Gençlik! Lütfen uyanın artık! Geçin bu saçmalıkları! Hayatınızı yüzlerce insanın yorumuna açıyorsunuz, sanki bir halk malı gibi. Hâlbuki o sizin en değerli ve en özel şeyiniz. Üstelik ne yediğiniz, ne içtiğiniz, ne giydiğiniz, bir önceki gece kaç saat uyuduğunuz bizim ilgimizi çekmiyor. Bunları afişe etmekten ve vaktinizi öldürmekten vazgeçin.

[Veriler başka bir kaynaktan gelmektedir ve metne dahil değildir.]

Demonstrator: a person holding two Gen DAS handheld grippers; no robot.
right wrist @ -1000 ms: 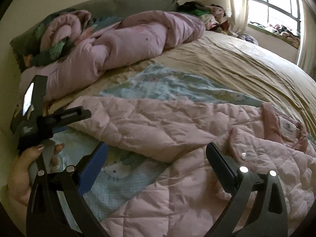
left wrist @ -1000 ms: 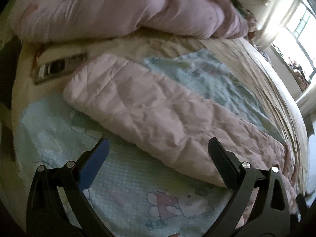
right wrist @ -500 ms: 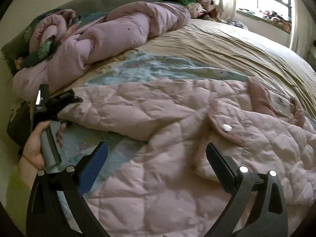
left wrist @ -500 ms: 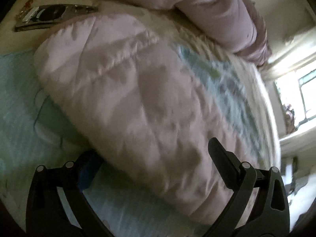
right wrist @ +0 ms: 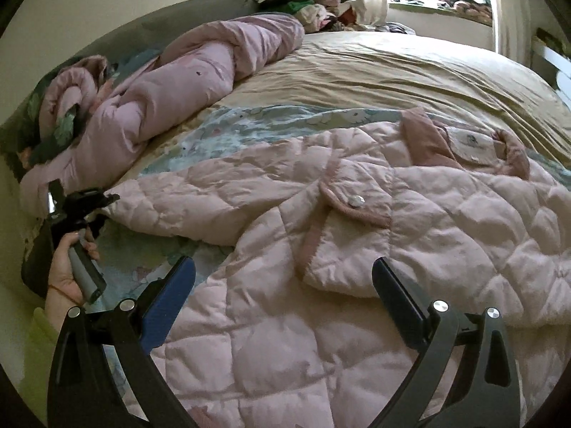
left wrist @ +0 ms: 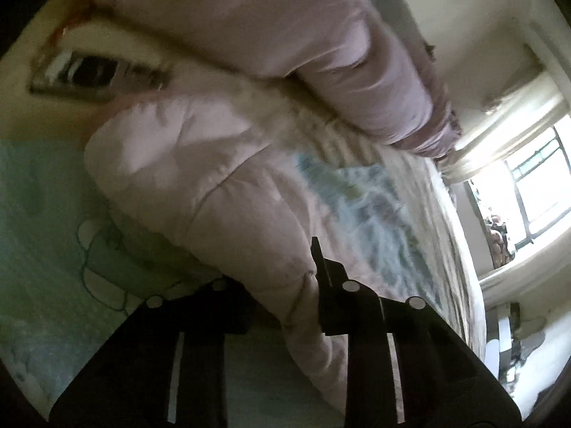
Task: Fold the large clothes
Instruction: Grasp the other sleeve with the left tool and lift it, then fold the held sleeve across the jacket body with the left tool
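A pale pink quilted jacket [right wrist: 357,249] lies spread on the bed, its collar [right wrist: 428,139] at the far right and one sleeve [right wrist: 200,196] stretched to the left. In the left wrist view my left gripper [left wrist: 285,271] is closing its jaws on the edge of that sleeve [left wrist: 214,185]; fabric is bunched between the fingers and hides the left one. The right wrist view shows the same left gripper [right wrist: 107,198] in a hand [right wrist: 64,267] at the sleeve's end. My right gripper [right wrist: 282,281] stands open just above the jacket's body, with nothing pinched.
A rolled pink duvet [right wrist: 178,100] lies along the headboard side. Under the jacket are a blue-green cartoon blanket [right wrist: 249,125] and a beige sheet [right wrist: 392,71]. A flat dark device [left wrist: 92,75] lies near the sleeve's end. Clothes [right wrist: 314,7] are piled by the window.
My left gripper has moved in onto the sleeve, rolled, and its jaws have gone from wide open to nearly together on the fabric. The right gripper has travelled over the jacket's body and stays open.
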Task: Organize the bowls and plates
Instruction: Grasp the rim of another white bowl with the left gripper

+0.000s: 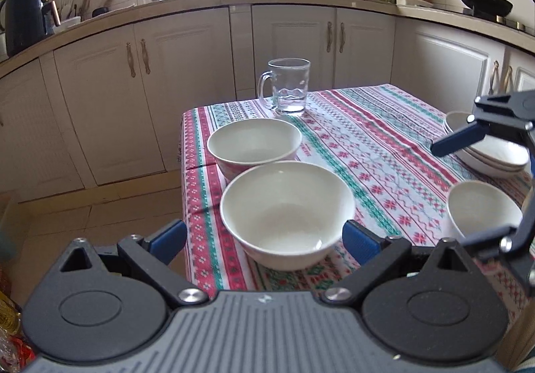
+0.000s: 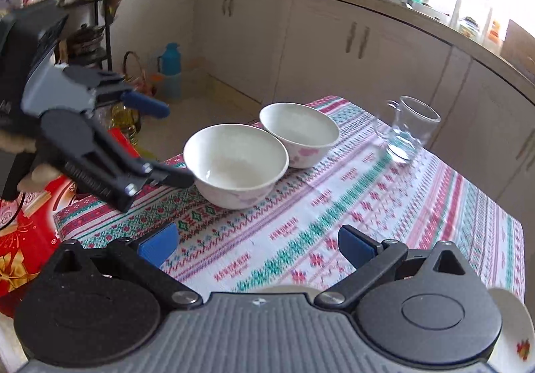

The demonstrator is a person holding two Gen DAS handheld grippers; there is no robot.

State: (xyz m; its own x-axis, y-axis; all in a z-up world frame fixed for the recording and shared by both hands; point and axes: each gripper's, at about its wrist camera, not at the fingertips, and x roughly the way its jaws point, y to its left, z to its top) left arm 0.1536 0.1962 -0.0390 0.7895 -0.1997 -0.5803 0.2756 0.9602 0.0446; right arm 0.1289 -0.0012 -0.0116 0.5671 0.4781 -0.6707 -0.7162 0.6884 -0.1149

Merak ediyorum da facebook’a koymayınca kahvaltınız lezzetli olmuyor mu? Status’unuza uyandım yazmayınca uyandığınızı idrak edemiyor musunuz? Bu kadar mı başkalarına mahkûmsunuz? Başkaları güzel olduğunuzu resminizin altına yazmazsa inanmıyor musunuz güzelliğinize? Doğum gününüzde duvarınız tebrikler ile taşmazsa ezik mi oluyorsunuz? İnsanların duvarlarına saçma şarkı sözleri yazınca arkadaşlarınız mı çoğalıyor? Bunlar çok boş…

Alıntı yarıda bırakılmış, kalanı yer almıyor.